British Columbia premier Christy Clark has visions of our province becoming an energy superpower in its own right thanks to massive reserves of shale natural gas, methane, in northern B.C. just waiting to be fracked.
The stuff's not worth much in Canada. North America has a glut of methane thanks to fracking in the U.S. Asia, however, is still paying top dollar for natural gas so Clark sees an opportunity to market LNG, highly-compressed, liquified natural gas to the far side of the Pacific.
Not so fast, say the folks at the University of Victoria Environmental Law Centre. They warn this could backfire on the people of British Columbia, big time.

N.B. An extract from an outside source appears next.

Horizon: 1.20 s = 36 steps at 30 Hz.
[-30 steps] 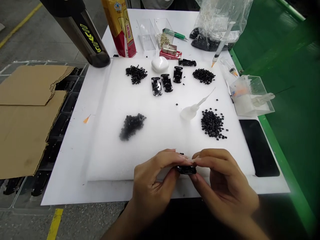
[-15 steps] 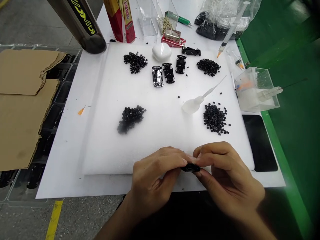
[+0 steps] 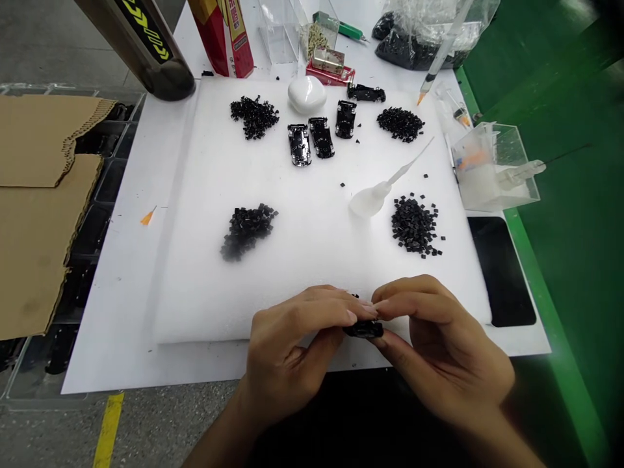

“Vancouver Island homeowners who heat with natural gas could be looking
at quadruple the prices for natural gas. That’s what happened in
Australia,” said Sandborn, lead author of a submission that will go
today to the federal and B.C. environment ministers asking for an
economic and environmental assessment of proposed LNG developments in
B.C.
Taxpayers are at risk because industry subsidies may be needed to make
it competitive with the rush of new natural gas suppliers entering the
global market, Sandborn said. Moreover, if the industry collapses,
contaminated sites may be left to the taxpayers to clean up, he added.
“There’s going to be a glut coming on to the market because companies
are going around the world meeting with governments and then playing
them off against each other,” he said.
“A number of the largest energy companies in the world, including
Chevron, Shell, PetroChina, Petronas, Apache and British Gas, are
scrambling to join the race to export LNG, with new developments almost
weekly,” says the submission that will go to federal Environment
Minister Leona Aglukkaq and provincial Environment Minister Mary Polak.
“Unfortunately, each proposal is being developed and environmentally assessed in isolation from the others.”
That means no one is looking at the big picture even though there can
be only so many pipeline corridors, the Kitimat airshed can only take so
much pollution and there is only so much water to produce the natural
gas, the report says.
“Constructing a number of different pipeline corridors across the
province would put far more fish, grizzlies and caribou at risk than if a
single, common corridor was used. The building of such redundant
infrastructure could risk the future of the industry itself.”
The greatest pity is that British Columbia is saddled with a premier with the acumen of Ralph Klein after a night at the St. Louis Hotel and none of the wisdom of Peter Lougheed.
2 comments:
Clark's legacy could very well be the bankruptcy of British Columbia, pity she cant put a little more of that down home smile on some eco-tourism brochures or at the very least take a look at BC's real cash cow...bud.
Clark has the "something for nothing" mentality that infests all governments with imagined fossil fuel bounty. They see vast wealth beneath their feet, theirs for the plundering. The best part is that there are foreign companies lined up to do the heavy lifting.
As many observers have pointed out, Clark is all politics. She's in constant campaign mode and really isn't interested in the hard yet often very boring work of leading a province.
What will she do when she's forced to address the methane leak problem and the wellhead degradation issue? How will she respond when her government is outed as a major greenhouse gas emitter?
Of course, now that she's an Okanagan MLA from Kelowna where half the population is transplanted Albertans, selling this will be a snap.